Curr Opin Lipidol. 2008 Apr;19(2):128-32. doi: 10.1097/MOL.0b013e3282f5283e.
DNA-based tests for assessment of genetic predisposition to coronary heart disease need to provide information over and above that of conventional risk factors. The efficacy of selected 'candidate' gene loci in risk algorithms, to improve the predictive accuracy for coronary heart disease, remains to be demonstrated.
Although many candidate genes for coronary heart disease have been tested, the optimal set of risk genotypes has yet to be identified. There is only a relatively modest risk to be expected in association with any single genotype, published estimates are in the range of 1.12-1.73. Thus the risk associated with any one genotype is modest, but, in combination, selected genotypes may be associated with a clinically significant risk.

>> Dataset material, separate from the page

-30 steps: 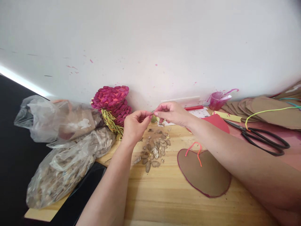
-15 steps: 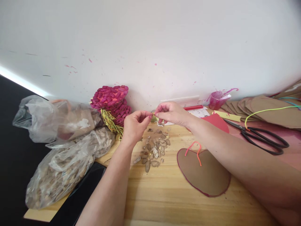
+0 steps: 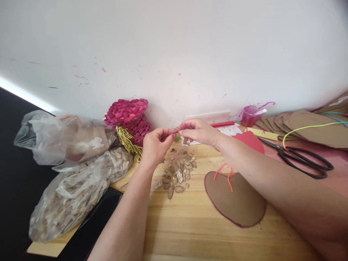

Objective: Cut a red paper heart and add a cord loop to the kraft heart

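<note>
My left hand (image 3: 158,145) and my right hand (image 3: 199,130) meet fingertip to fingertip above the back of the wooden table. Both are closed in a pinch; whatever lies between the fingers is too small to make out. Below them a loose heap of peanut shells (image 3: 179,176) is spread over the wood. Under my right forearm lies a brown heart-shaped cardboard (image 3: 236,199) with a dark pink edge and an orange cord loop (image 3: 230,177) at its top. A small greenish thing (image 3: 178,138) shows just behind the fingertips.
Left stand stacked pink-shell hearts (image 3: 127,112) with yellow tassels (image 3: 126,139) and a plastic bag of shells (image 3: 73,203). Black-handled scissors (image 3: 307,159), a pink-stained cup (image 3: 251,115), red paper (image 3: 248,141) and piled cardboard pieces (image 3: 307,125) lie right. A white wall rises behind.
My right hand has shifted slightly left, bringing its fingertips closer to those of my left hand. The things on the table have stayed in place.
</note>
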`<state>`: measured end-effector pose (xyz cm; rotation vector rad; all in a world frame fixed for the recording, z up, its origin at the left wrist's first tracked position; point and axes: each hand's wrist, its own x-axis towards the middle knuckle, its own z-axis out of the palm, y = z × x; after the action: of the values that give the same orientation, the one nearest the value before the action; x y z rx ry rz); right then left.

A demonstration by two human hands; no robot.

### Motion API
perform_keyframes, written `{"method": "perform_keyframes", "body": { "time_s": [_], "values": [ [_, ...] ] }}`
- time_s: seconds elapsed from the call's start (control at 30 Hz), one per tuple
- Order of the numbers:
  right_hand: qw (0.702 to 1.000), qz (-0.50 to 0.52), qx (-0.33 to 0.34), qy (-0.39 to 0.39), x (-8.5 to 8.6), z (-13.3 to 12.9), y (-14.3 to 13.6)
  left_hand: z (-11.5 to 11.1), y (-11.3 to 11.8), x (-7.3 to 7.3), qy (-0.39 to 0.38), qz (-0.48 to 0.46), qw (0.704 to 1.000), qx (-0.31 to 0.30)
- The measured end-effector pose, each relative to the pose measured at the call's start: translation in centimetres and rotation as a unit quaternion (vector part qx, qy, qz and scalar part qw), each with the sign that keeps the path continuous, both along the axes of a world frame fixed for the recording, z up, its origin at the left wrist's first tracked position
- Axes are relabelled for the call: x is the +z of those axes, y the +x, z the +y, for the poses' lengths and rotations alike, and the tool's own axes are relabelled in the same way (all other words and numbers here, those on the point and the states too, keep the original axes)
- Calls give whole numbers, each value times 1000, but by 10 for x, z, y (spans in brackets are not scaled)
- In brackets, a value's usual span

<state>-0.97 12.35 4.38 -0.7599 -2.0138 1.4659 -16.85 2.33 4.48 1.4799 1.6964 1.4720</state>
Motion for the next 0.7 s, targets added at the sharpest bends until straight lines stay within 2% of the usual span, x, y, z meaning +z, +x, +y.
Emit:
{"method": "perform_keyframes", "body": {
  "time_s": [0.43,0.7],
  "values": [
    [999,41,-23,-7,-5,-1,-4,1,0,-2,6,18,1000,12],
    [999,23,-28,-2,-3,-2,-4,3,0,-3,5,5,1000,9]
  ]
}}
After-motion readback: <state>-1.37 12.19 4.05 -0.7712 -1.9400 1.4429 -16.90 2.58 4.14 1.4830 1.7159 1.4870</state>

Since the allele frequency for many of these variants is high, many individuals will carry several 'risk alleles'. A small number of selected single nucleotide polymorphisms should complement the conventional risk factors to identify high-risk individuals in whom correction of 'modifiable risk factors' through lifestyle interventions or medication would be most beneficial.
As our understanding of how genetic variation impacts on common diseases advances, the novel loci identified by genome-wide association scans associated with disease risk will rapidly improve these risk algorithms.